Starting from the steady planar vorticity equation

$$\mathbf{u} \cdot \nabla \omega=\nu \nabla^{2} \omega,$$

outline briefly the derivation of the boundary layer equation

$$u u_{x}+v u_{y}=U d U / d x+\nu u_{y y},$$

explaining the significance of the symbols used.

Viscous fluid occupies the region $y>0$ with rigid stationary walls along $y=0$ for $x>0$ and $x<0$. There is a line sink at the origin of strength $\pi Q, Q>0$, with $Q / \nu \gg 1$. Assuming that vorticity is confined to boundary layers along the rigid walls:

(a) Find the flow outside the boundary layers.
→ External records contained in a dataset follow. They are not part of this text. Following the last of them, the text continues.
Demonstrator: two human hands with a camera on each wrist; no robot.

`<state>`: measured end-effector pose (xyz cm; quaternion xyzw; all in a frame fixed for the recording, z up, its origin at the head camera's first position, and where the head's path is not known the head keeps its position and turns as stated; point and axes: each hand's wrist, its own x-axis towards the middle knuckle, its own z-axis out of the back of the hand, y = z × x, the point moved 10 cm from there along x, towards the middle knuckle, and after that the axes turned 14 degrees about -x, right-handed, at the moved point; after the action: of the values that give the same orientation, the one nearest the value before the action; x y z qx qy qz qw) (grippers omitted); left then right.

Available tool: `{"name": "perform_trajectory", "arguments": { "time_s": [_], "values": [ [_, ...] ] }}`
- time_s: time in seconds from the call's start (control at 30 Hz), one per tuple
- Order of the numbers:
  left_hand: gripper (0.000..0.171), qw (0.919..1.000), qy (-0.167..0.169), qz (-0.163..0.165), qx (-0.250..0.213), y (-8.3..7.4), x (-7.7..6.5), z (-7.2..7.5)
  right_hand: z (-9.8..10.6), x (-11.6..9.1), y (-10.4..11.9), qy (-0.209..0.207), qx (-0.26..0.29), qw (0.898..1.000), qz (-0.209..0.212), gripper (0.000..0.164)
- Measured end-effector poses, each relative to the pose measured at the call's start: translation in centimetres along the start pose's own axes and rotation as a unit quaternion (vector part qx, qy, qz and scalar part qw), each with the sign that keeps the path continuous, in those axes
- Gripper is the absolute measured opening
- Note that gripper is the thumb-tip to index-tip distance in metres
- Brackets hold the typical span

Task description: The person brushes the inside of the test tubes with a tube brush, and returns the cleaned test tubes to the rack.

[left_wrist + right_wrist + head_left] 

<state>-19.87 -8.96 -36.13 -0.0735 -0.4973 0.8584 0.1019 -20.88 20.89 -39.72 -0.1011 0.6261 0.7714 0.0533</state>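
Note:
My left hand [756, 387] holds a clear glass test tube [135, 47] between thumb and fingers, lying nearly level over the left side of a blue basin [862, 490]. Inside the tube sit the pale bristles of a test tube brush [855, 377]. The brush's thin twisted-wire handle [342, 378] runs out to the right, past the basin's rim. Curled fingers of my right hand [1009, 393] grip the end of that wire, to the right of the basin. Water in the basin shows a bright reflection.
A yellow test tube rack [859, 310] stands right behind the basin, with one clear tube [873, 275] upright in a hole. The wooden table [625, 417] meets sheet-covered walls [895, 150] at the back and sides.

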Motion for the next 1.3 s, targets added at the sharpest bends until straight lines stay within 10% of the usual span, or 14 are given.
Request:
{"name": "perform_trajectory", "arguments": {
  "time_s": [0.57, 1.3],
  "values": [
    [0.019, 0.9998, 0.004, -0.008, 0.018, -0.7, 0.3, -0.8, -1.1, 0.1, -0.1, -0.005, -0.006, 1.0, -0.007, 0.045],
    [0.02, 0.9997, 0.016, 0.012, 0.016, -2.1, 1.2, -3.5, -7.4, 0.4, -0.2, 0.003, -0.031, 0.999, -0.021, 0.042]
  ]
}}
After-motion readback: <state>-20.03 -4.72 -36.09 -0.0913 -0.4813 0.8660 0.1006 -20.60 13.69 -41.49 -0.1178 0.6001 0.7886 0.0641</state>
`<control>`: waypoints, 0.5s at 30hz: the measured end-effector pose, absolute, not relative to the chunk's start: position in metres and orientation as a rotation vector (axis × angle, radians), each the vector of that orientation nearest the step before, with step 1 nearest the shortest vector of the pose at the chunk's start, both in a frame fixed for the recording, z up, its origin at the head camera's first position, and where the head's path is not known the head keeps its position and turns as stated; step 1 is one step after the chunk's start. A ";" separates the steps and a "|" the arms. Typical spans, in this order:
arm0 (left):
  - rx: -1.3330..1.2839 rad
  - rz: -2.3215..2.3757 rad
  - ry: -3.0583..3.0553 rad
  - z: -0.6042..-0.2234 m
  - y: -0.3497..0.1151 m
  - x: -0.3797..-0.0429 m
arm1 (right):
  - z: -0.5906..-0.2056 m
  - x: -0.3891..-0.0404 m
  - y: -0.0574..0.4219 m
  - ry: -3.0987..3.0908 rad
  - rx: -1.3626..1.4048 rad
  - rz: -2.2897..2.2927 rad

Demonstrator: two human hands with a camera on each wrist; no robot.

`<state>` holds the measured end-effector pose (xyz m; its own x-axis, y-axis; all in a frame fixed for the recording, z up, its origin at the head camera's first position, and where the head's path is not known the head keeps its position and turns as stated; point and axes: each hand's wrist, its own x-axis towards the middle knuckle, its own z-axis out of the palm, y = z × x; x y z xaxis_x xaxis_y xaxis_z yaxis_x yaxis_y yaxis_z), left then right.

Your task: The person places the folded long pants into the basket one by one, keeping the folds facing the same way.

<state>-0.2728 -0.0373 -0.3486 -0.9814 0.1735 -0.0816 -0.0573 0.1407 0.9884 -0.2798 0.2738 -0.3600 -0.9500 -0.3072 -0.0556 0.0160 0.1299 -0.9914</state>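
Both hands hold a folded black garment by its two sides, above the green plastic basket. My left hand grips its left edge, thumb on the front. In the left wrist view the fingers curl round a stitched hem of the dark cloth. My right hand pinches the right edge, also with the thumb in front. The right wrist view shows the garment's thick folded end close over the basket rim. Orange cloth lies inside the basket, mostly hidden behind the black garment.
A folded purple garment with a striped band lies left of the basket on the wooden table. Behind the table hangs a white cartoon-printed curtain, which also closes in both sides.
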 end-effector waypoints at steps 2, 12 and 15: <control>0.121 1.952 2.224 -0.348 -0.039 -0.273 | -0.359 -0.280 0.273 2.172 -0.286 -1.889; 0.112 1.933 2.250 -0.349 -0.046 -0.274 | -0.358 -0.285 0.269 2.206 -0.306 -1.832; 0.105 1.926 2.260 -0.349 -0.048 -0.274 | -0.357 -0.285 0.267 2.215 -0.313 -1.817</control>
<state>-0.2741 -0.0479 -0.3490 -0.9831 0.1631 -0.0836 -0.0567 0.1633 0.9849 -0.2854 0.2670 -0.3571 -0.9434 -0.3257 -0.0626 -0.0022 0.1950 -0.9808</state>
(b) Explain why the boundary layer thickness $\delta$ along the wall $x>0$ is proportional to $x$, and deduce that

$$\delta=\left(\frac{\nu}{Q}\right)^{\frac{1}{2}} x$$

(c) Show that the boundary layer equation admits a solution having stream function

$$\psi=(\nu Q)^{1 / 2} f(\eta) \quad \text { with } \quad \eta=y / \delta$$

Find the equation and boundary conditions satisfied by $f$.

(d) Verify that a solution is

$$f^{\prime}=\frac{6}{1+\cosh (\eta \sqrt{2}+c)}-1$$

provided that $c$ has one of two values to be determined. Should the positive or negative value be chosen?